Task to complete ▸
Up to and including the line that holds "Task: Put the", copy every line of the records below exactly, starting at the first; leave pictures out.

===== Data supplied

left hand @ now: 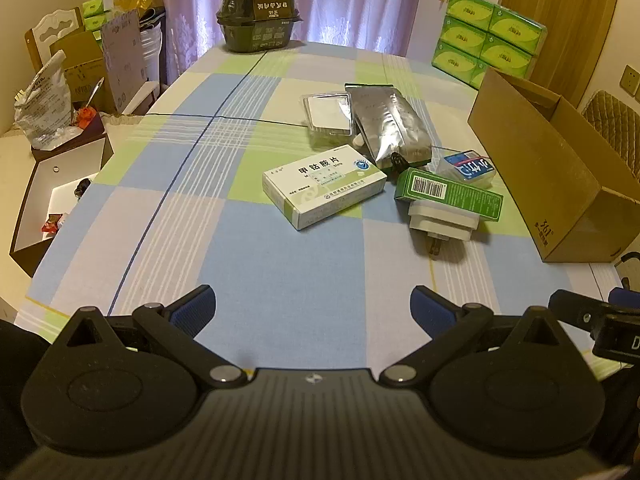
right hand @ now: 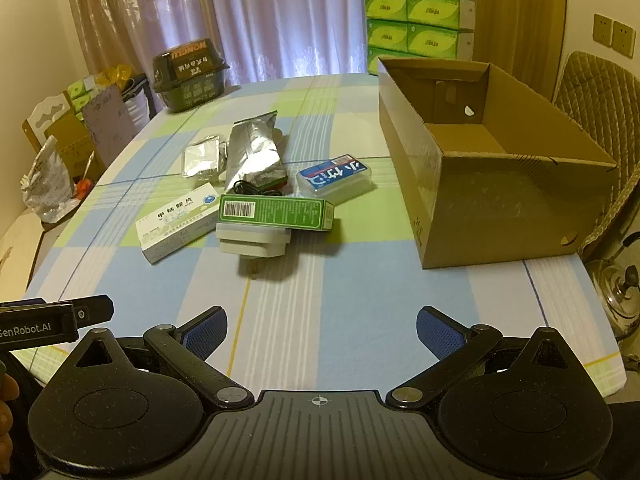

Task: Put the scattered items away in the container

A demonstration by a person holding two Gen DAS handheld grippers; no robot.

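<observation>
An open, empty cardboard box (right hand: 496, 184) (left hand: 560, 168) stands at the table's right. Left of it lies a cluster: a white medicine box (left hand: 324, 186) (right hand: 176, 222), a green carton (left hand: 448, 194) (right hand: 276, 212) resting on a white plug adapter (left hand: 442, 226) (right hand: 254, 244), a blue-labelled clear case (left hand: 468, 168) (right hand: 334, 178), a silver foil pouch (left hand: 390, 124) (right hand: 254, 152), a clear plastic case (left hand: 328, 114) (right hand: 202, 158) and a black cable (right hand: 250, 189). My left gripper (left hand: 312, 312) and right gripper (right hand: 320, 332) are both open and empty, over the near part of the table, short of the cluster.
A dark food tub (left hand: 258, 16) (right hand: 190, 74) sits at the table's far end. Green tissue packs (left hand: 490, 38) (right hand: 416, 26) are stacked behind the box. Cartons and bags (left hand: 60, 92) crowd the floor at left; a padded chair (right hand: 596, 96) and a steel kettle (right hand: 620, 292) are at right.
</observation>
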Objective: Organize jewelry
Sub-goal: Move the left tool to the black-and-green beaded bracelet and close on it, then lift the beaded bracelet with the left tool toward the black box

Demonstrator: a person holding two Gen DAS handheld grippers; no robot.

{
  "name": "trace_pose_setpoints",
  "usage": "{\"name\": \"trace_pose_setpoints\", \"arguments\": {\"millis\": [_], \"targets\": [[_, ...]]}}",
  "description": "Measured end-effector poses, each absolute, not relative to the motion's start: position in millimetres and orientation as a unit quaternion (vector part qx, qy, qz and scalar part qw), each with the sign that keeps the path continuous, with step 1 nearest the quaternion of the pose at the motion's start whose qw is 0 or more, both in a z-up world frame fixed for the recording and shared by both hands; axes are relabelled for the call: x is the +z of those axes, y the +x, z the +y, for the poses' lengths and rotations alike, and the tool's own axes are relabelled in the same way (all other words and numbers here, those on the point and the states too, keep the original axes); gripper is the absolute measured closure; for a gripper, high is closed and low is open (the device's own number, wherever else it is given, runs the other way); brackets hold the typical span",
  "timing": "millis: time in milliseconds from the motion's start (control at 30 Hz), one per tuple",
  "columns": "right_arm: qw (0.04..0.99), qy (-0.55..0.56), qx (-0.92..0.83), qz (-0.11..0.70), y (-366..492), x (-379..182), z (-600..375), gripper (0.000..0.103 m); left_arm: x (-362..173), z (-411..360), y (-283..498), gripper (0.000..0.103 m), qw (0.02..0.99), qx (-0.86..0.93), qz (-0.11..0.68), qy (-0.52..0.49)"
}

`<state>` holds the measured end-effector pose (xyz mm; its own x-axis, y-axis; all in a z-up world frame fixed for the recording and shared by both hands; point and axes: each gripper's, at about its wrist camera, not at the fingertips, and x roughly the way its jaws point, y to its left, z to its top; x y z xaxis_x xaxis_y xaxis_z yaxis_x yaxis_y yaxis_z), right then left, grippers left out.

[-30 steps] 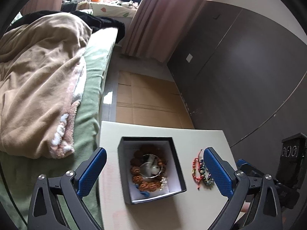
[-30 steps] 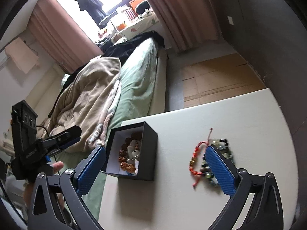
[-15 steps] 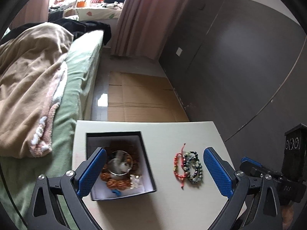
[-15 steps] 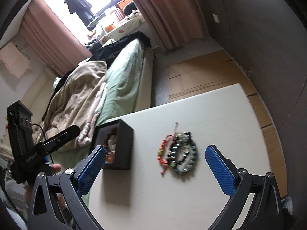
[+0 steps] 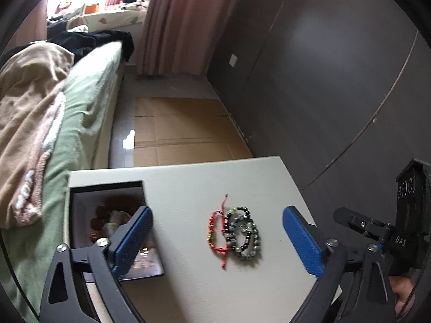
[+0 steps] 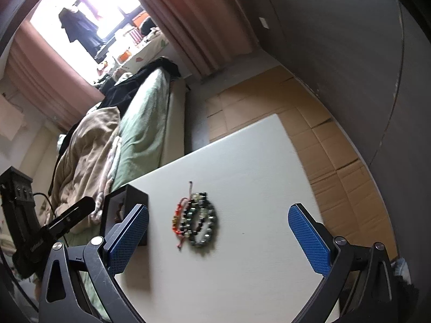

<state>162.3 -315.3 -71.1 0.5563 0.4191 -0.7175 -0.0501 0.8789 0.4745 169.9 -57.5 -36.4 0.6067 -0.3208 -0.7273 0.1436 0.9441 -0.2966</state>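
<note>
We see the bracelets [image 5: 233, 233] lying in a small overlapping heap on the white worktop [image 5: 188, 183], beside the open black box [image 5: 107, 188], between the closing but empty jaws of the left hand-held gripper [image 5: 215, 238]; the right hand-held gripper [image 6: 218, 235] stands wide and empty. We judge them light, limp and prone to slide or tangle, so we would pinch one across its beaded strand rather than the thin red cord [image 5: 216, 231].
</note>
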Motion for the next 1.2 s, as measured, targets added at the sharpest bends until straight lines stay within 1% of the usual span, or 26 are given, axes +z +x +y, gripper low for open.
{"name": "trace_pose_setpoints", "arguments": {"millis": [67,100,167,200,267,300,367,400,533,567,600,633,667,1000,1200], "targets": [[0.857,0.208,0.134,0.452,163.9,-71.9,-318.7,0.000,-44.4,-67.1,174.3,0.024,0.884,-0.137,0.435,-0.098],[0.859,0.209,0.133,0.449,164.4,-71.1,-320.5,0.000,-49.6,-72.4,176.5,0.027,0.881,-0.141,0.442,-0.094],[0.861,0.208,0.128,0.447,164.0,-70.4,-323.4,0.000,-57.8,-80.0,178.4,0.037,0.875,-0.151,0.451,-0.089],[0.861,0.207,0.125,0.447,164.8,-70.4,-325.3,0.000,-60.9,-83.6,179.5,0.040,0.873,-0.155,0.454,-0.086],[0.861,0.208,0.120,0.449,166.1,-72.1,-329.2,0.000,-68.9,-92.5,181.8,0.050,0.869,-0.164,0.460,-0.076],[0.859,0.209,0.116,0.452,167.3,-74.1,-331.9,0.000,-73.4,-96.1,183.5,0.053,0.867,-0.166,0.463,-0.075],[0.858,0.209,0.112,0.456,169.3,-76.9,-335.0,0.000,-81.6,-100.5,186.8,0.064,0.860,-0.171,0.475,-0.076],[0.858,0.207,0.110,0.458,170.2,-78.0,-335.8,0.000,-85.5,-101.9,188.3,0.066,0.857,-0.174,0.480,-0.077],[0.857,0.199,0.103,0.463,173.5,-81.9,-336.9,0.000,-96.0,-104.7,192.6,0.067,0.852,-0.174,0.489,-0.072],[0.857,0.198,0.102,0.465,174.5,-82.8,-337.2,0.000,-99.1,-104.5,193.4,0.069,0.850,-0.173,0.491,-0.073],[0.857,0.198,0.100,0.466,175.5,-83.8,-337.4,0.000,-103.1,-104.1,194.2,0.072,0.848,-0.170,0.496,-0.074],[0.856,0.198,0.098,0.467,176.8,-84.4,-337.0,0.000,-109.0,-102.2,194.6,0.083,0.845,-0.162,0.505,-0.073],[0.856,0.197,0.097,0.467,177.5,-84.9,-336.1,0.000,-112.7,-101.9,194.8,0.088,0.842,-0.159,0.511,-0.071],[0.859,0.195,0.090,0.464,182.0,-88.9,-328.9,0.000,-135.1,-113.3,195.1,0.088,0.826,-0.160,0.538,-0.053],[0.862,0.194,0.092,0.460,181.6,-85.9,-325.4,0.000,-137.8,-109.9,194.7,0.088,0.826,-0.162,0.535,-0.065]]}}
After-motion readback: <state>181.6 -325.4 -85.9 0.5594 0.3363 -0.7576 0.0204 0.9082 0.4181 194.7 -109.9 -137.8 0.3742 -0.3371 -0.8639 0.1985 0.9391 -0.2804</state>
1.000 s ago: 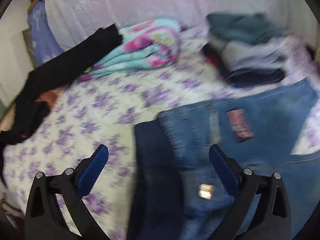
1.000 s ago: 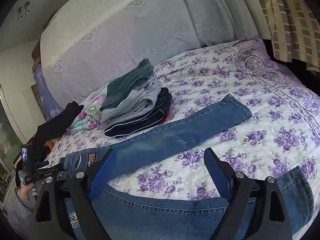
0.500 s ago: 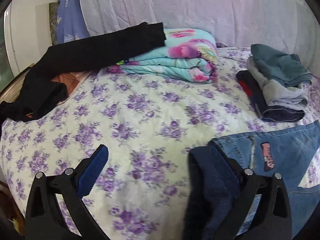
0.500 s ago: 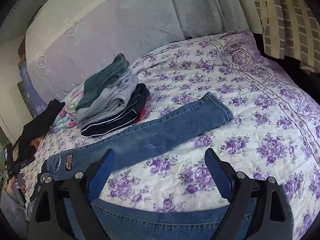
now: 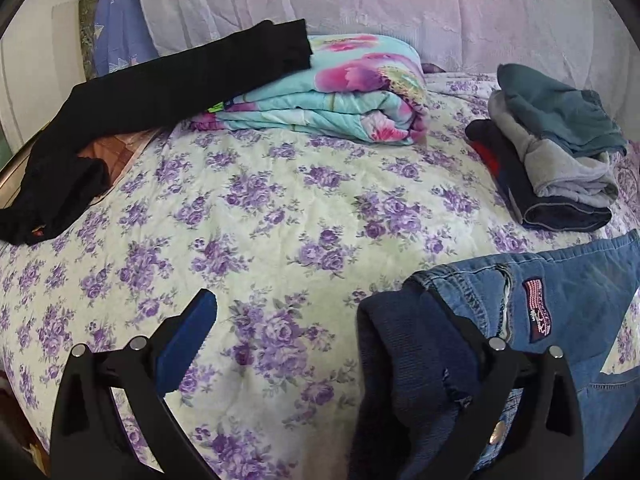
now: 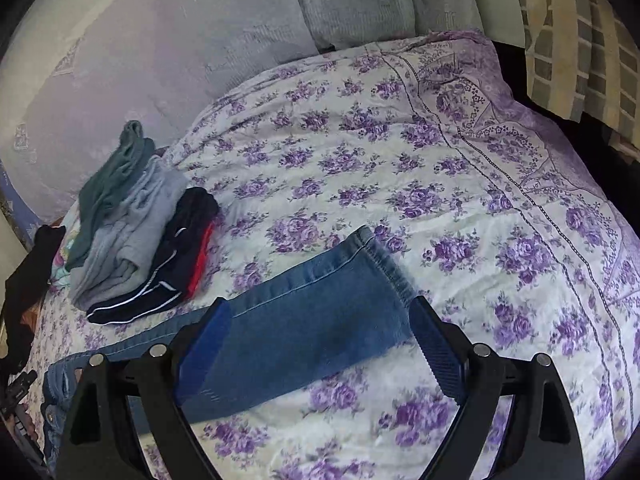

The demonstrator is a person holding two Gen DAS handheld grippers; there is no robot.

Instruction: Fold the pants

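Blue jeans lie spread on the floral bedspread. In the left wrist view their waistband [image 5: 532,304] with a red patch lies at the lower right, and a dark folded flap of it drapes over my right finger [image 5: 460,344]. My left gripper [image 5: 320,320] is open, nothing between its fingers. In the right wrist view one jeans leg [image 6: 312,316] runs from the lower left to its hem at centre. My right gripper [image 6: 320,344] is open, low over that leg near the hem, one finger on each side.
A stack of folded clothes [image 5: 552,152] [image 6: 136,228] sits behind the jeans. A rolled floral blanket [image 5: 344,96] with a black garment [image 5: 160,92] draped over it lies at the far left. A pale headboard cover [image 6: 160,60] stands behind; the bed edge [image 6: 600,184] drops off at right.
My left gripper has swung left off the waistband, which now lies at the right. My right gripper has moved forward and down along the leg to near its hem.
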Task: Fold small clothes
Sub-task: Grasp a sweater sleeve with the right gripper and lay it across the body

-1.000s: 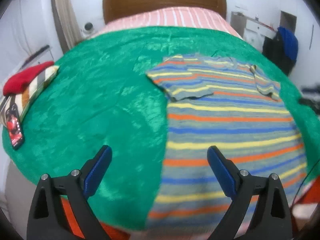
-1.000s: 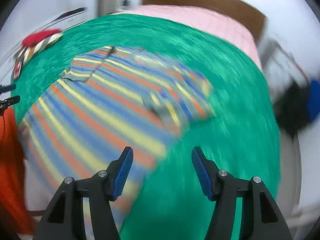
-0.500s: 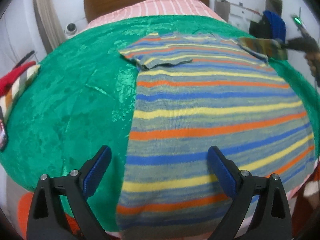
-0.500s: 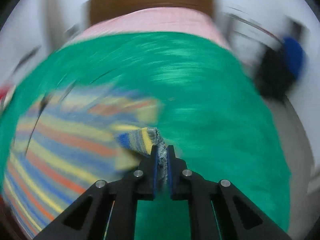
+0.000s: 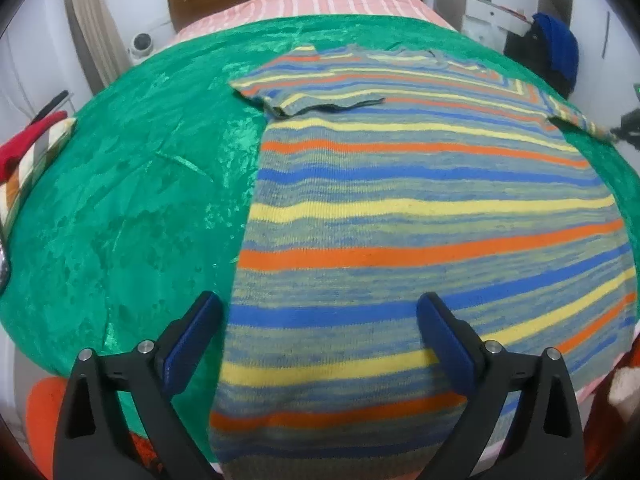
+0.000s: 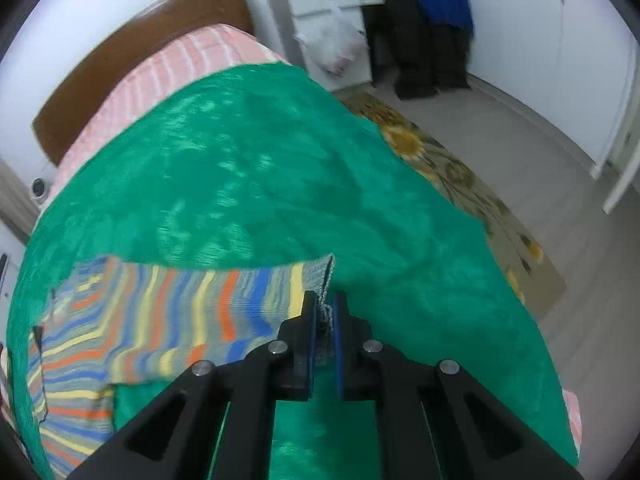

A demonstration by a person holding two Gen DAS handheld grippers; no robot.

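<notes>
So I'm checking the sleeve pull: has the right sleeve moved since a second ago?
Yes. The right gripper has clamped the right sleeve and drawn it outward, away from the shirt body toward the green blanket's right edge.

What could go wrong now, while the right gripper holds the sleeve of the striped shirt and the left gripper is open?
1. The right gripper pinches only the sleeve's edge, so the knit may slip out when pulled.
2. The left gripper hangs open over the striped shirt, pinning nothing; the body may drag and wrinkle.
3. The green blanket looks glossy, so the shirt might slide.
</notes>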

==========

Answer below ▸
left hand @ now: 
right hand @ now: 

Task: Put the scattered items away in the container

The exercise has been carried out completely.